Send back every line of the data exactly.

+++++

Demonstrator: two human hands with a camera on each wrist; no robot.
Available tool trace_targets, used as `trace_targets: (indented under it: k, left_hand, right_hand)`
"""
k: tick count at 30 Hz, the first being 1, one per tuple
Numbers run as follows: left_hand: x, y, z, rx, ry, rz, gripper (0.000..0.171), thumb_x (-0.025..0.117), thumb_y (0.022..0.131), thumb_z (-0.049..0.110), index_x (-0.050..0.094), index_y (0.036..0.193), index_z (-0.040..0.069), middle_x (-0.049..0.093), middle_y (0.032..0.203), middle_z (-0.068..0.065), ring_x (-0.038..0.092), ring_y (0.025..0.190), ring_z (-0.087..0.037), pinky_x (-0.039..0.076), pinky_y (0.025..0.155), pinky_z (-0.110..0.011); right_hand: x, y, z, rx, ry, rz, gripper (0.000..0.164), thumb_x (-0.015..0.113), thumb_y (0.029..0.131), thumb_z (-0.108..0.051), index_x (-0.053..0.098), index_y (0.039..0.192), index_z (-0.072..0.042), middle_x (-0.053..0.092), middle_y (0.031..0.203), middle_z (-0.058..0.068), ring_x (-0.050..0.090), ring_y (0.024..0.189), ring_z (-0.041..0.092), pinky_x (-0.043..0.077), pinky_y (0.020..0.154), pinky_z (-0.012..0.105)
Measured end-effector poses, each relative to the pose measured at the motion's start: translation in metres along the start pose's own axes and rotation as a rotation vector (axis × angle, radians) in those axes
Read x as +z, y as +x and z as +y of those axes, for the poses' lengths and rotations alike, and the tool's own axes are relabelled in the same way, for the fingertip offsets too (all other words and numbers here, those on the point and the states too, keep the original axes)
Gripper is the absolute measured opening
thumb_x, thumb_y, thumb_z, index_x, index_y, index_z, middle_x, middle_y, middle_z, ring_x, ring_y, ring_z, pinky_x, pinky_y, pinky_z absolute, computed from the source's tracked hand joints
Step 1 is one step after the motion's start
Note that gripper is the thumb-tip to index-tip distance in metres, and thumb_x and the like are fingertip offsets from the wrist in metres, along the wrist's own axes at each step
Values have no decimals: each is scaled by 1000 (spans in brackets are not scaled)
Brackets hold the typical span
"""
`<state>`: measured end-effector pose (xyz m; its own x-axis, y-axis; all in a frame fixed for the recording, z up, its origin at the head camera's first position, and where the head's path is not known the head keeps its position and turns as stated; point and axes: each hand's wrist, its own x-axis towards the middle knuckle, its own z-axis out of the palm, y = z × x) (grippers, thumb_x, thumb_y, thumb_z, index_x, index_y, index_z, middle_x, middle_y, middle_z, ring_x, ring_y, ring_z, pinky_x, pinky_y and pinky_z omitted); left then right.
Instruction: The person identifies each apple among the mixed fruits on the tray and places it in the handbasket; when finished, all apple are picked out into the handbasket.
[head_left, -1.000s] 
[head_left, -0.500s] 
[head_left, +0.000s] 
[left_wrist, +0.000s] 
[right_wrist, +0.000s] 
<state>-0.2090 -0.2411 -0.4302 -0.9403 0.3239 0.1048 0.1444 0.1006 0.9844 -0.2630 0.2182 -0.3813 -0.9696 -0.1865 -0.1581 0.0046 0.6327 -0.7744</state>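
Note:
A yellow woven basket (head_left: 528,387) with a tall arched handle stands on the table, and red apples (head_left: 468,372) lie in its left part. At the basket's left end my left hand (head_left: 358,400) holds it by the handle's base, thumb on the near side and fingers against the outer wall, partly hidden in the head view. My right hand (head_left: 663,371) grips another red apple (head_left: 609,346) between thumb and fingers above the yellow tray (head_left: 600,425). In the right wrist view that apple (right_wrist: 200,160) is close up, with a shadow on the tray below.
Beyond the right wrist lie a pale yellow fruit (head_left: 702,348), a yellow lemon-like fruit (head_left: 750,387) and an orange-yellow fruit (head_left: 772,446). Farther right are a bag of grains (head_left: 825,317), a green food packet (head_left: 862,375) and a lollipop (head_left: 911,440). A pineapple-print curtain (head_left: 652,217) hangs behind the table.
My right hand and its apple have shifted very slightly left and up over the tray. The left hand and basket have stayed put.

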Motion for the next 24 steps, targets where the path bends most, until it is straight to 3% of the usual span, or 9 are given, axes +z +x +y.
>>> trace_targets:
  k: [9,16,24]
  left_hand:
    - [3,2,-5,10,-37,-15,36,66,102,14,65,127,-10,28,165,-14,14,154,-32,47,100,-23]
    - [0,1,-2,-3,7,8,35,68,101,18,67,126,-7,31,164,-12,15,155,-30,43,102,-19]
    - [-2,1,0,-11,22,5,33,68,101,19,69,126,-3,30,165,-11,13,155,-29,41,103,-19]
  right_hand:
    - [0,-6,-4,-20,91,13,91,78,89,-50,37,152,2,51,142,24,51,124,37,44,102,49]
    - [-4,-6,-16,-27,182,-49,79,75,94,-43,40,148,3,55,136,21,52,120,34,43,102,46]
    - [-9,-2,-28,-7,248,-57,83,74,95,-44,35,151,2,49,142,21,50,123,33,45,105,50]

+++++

## [Exercise output]
Demonstrator: two human hands with a camera on each wrist; no robot.
Available tool trace_targets, used as `trace_targets: (indented under it: k, left_hand, right_hand)`
"""
k: tick count at 30 Hz, the first being 1, one per tuple
Numbers run as follows: left_hand: x, y, z, rx, ry, rz, gripper (0.000..0.171), thumb_x (-0.025..0.117), thumb_y (0.022..0.131), thumb_z (-0.049..0.110), index_x (-0.050..0.094), index_y (0.036..0.193), index_z (-0.040..0.069), middle_x (-0.049..0.093), middle_y (0.032..0.203), middle_z (-0.068..0.065), ring_x (-0.038..0.092), ring_y (0.025..0.190), ring_z (-0.087..0.037), pinky_x (-0.039..0.076), pinky_y (0.025..0.155), pinky_z (-0.110..0.011); right_hand: x, y, z, rx, ry, rz, gripper (0.000..0.164), thumb_x (-0.015..0.113), thumb_y (0.029..0.131), thumb_z (-0.108..0.051), index_x (-0.053..0.098), index_y (0.039..0.192), index_z (-0.072..0.042), middle_x (-0.053..0.092), middle_y (0.031..0.203), middle_z (-0.058..0.068), ring_x (-0.050..0.090), ring_y (0.024..0.189), ring_z (-0.041..0.092), pinky_x (-0.043..0.077), pinky_y (0.020..0.154), pinky_z (-0.012..0.105)
Measured end-effector poses, each relative to the pose measured at the motion's start: translation in metres along the start pose's own axes and rotation as a rotation vector (axis × angle, radians) in those axes
Read x as +z, y as +x and z as +y of those axes, for the poses' lengths and rotations alike, and the tool's own axes are relabelled in the same way, for the fingertip offsets too (all other words and numbers here, those on the point and the states too, keep the original axes)
Gripper is the absolute measured opening
thumb_x, thumb_y, thumb_z, index_x, index_y, index_z, middle_x, middle_y, middle_z, ring_x, ring_y, ring_z, pinky_x, pinky_y, pinky_z absolute, computed from the source's tracked hand joints
Step 1 is one step after the motion's start
Note that gripper is the thumb-tip to index-tip distance in metres, and thumb_x and the like are fingertip offsets from the wrist in metres, along the wrist's own axes at each step
Values have no decimals: each is scaled by 1000 (spans in brackets are not scaled)
Brackets hold the typical span
"""
`<state>`: measured end-effector pose (xyz m; its own x-axis, y-axis; all in a frame fixed for the recording, z up, its origin at the head camera's first position, and where the head's path is not known the head keeps its position and turns as stated; point and axes: each hand's wrist, its own x-axis towards the middle knuckle, its own z-axis out of the palm, y = z × x) (grippers, thumb_x, thumb_y, thumb_z, index_x, index_y, index_z, middle_x, middle_y, middle_z, ring_x, ring_y, ring_z, pinky_x, pinky_y and pinky_z omitted); left then right.
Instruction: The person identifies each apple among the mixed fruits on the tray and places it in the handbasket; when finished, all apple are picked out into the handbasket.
[head_left, -1.000s] 
[head_left, -0.500s] 
[head_left, +0.000s] 
[left_wrist, +0.000s] 
[right_wrist, +0.000s] 
<state>-0.2090 -0.2411 -0.4302 -0.9403 0.3239 0.1048 0.1444 0.1006 0.9844 -0.2630 0.2182 -0.3813 -0.9696 -0.1865 -0.1581 0.0046 0.6327 -0.7744</state>
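Note:
A yellow woven basket (head_left: 528,387) with a tall arched handle stands on the table, and red apples (head_left: 468,372) lie in its left part. At the basket's left end my left hand (head_left: 358,400) holds it by the handle's base, thumb on the near side and fingers against the outer wall, partly hidden in the head view. My right hand (head_left: 663,371) grips another red apple (head_left: 609,346) between thumb and fingers above the yellow tray (head_left: 600,425). In the right wrist view that apple (right_wrist: 200,160) is close up, with a shadow on the tray below.
Beyond the right wrist lie a pale yellow fruit (head_left: 702,348), a yellow lemon-like fruit (head_left: 750,387) and an orange-yellow fruit (head_left: 772,446). Farther right are a bag of grains (head_left: 825,317), a green food packet (head_left: 862,375) and a lollipop (head_left: 911,440). A pineapple-print curtain (head_left: 652,217) hangs behind the table.
My right hand and its apple have shifted very slightly left and up over the tray. The left hand and basket have stayed put.
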
Motion for the next 24 steps, targets where the path bends most, until it is straight to 3% of the usual span, or 9 are given, axes +z +x +y.
>>> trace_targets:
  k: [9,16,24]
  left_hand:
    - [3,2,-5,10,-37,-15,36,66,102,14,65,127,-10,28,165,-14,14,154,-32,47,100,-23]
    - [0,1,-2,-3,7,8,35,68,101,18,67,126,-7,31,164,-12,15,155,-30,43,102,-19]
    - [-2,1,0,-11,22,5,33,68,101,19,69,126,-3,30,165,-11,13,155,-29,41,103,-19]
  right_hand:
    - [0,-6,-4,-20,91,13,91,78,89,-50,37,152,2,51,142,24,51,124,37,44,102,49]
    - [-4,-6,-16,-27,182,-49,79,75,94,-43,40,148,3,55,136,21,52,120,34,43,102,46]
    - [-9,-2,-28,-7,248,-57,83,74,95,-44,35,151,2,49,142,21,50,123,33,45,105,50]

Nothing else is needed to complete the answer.